As well as reporting back savings generated due to the pool, Insurope now habitually invites clients to note that it is also important to communicate to those countries NOT returning a surplus position. In any given year where claims have been such that there is no resulting surplus, it is important to point out that a new opportunity will arise in the following year.

The actual dividend can be paid by Insurope to the HQ in full to be then distributed further by the client itself. Alternatively, Insurope can directly make payments to the various subsidiaries with positive results, if provided with the appropriate banking details for each subsidiary involved. This service provided by Insurope is free of charge.

Typically, for many clients Insurope will provide a matrix on redistribution for allocation towards subsidiaries returning positive results and then processes the transfer of monies directly to subsidiaries as confirmed by HQ instructions. 
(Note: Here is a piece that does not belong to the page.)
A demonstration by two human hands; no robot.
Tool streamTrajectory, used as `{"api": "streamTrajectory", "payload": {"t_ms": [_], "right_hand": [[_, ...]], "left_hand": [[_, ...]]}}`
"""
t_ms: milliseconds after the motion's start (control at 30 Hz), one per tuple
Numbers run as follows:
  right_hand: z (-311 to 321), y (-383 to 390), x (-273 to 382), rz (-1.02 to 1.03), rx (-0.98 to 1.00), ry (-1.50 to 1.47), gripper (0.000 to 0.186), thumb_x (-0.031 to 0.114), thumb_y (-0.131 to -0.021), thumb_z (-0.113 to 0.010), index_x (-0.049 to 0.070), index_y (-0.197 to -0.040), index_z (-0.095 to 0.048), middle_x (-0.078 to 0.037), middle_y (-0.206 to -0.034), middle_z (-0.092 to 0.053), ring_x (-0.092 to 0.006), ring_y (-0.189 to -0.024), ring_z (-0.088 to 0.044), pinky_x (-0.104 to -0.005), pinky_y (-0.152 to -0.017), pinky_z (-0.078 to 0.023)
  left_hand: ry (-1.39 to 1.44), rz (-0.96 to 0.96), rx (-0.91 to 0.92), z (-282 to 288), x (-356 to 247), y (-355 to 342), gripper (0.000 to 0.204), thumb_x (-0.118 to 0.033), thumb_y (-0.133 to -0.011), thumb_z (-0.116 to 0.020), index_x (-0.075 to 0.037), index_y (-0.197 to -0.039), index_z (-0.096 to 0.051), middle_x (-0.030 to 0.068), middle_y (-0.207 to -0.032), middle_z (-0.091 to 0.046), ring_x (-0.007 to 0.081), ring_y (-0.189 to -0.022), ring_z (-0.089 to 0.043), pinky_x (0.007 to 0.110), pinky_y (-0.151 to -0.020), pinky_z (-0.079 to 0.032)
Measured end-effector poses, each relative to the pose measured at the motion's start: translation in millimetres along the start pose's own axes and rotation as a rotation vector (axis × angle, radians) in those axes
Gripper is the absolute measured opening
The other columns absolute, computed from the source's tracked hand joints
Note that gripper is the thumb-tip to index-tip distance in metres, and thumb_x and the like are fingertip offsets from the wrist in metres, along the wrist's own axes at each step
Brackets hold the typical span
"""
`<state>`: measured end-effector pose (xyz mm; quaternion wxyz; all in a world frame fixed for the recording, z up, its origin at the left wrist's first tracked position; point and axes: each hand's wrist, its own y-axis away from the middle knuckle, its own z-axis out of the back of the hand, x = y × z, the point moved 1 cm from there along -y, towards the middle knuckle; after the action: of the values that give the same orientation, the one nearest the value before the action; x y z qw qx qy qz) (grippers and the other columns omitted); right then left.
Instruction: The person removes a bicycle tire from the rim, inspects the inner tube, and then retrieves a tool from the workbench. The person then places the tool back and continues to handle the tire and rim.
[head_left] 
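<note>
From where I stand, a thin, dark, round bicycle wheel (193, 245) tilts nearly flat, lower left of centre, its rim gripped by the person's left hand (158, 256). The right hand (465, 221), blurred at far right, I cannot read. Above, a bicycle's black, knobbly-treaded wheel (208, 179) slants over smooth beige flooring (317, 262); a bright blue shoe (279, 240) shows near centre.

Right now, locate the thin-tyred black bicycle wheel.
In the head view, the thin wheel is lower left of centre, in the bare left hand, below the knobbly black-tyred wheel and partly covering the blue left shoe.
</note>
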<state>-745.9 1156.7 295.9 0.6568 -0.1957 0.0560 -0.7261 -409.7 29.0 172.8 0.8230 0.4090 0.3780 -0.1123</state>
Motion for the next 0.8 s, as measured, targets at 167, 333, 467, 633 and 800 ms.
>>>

Parallel to this, HQ clients are encouraged to issue a (timely) communication giving some appropriate succinct background on the results of the Insurope pool for that given year. Up until the receipt of full payment instructions issued by a client to Insurope, all monies remain with participating Insurope Network Partners in local currency, allowing application of local interest rates to be credited on the sum due, up until the point in time instruction for transfer is received.

Any exchange rate operation is also based on the rates applicable locally when the local Network partner receives instructions for payment.

A simplified example of redistribution supposes the following pooling results:
 
Country A: 100
Country B: 200
Country C: 300
Country D: -100
TOTAL RESULT: 500

Adding up all surpluses in the pool produces a sum of 600, however the deficit in country D has first to be deducted to calculate the available dividend.

For the distribution of the dividend, it is common practice to look at the proportion of the results in countries with a positive in relation to the total of all surpluses (after offset of negative results) and then apply this percentage to the available dividend and pay out a proportionate amount accordingly:

Country A had a share of 100/600 or 16.67% of the total positive
Country B had a share of 200/600 or 33.33% of the total positive
Country C had a share of 300/600 or 50% of the total positive
Country D produced a deficit and did therefore not contribute

The actual dividend can therefore be distributed as follows:

Country A 16.67% x 500 = 83.35
Country B 33.33% x 500 = 166.65
Country C 50% x 500 = 250
Country D 0 %

TOTAL DIVIDEND DISTRIBUTED: 500

In such a way, the recoupment of the deficit is spread fairly over the countries with positive results and they are rewarded in relation to their own contribution to the total result. Countries with a deficit do not get anything (if there were no negatives, everyone would receive their own result in such a system). Insurope has an automated programme to calculate this type of distribution for clients.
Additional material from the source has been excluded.